> [What is needed]: Repeat the full listing that follows, word for word.
↓
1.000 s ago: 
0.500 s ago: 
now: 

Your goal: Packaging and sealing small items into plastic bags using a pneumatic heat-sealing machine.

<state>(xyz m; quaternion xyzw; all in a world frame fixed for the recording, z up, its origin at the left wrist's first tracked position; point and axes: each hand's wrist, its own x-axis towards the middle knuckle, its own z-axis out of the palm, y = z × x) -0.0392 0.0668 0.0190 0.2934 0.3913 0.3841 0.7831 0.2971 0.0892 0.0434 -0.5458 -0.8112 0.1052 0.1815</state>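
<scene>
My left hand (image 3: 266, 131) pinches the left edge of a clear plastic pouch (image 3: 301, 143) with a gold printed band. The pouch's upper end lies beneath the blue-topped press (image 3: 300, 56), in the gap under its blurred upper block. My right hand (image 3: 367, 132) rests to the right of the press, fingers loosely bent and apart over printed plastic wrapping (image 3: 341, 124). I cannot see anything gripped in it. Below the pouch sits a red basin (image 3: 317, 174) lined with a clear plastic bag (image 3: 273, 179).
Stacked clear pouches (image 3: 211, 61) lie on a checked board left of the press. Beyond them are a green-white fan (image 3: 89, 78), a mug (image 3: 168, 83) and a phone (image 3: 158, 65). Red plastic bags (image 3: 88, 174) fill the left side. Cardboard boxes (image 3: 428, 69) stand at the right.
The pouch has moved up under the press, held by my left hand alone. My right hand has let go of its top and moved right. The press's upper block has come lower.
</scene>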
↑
> [Solution to the exercise]:
1.000 s ago: 
0.500 s ago: 
now: 

Your goal: Packaging and sealing small items into plastic bags using a pneumatic heat-sealing machine.

<state>(xyz m; quaternion xyzw; all in a world frame fixed for the recording, z up, its origin at the left wrist's first tracked position; point and axes: each hand's wrist, its own x-axis towards the middle knuckle, its own z-axis out of the palm, y = z × x) -0.0392 0.0668 0.0190 0.2934 0.3913 0.3841 0.7831 0.2971 0.0892 0.0434 -0.5458 -0.8112 0.1052 0.1815</state>
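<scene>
My left hand (image 3: 266, 131) pinches the left edge of a clear plastic pouch (image 3: 301, 143) with a gold printed band. The pouch's upper end lies beneath the blue-topped press (image 3: 300, 56), in the gap under its blurred upper block. My right hand (image 3: 367, 132) rests to the right of the press, fingers loosely bent and apart over printed plastic wrapping (image 3: 341, 124). I cannot see anything gripped in it. Below the pouch sits a red basin (image 3: 317, 174) lined with a clear plastic bag (image 3: 273, 179).
Stacked clear pouches (image 3: 211, 61) lie on a checked board left of the press. Beyond them are a green-white fan (image 3: 89, 78), a mug (image 3: 168, 83) and a phone (image 3: 158, 65). Red plastic bags (image 3: 88, 174) fill the left side. Cardboard boxes (image 3: 428, 69) stand at the right.
The pouch has moved up under the press, held by my left hand alone. My right hand has let go of its top and moved right. The press's upper block has come lower.
</scene>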

That makes the output complete.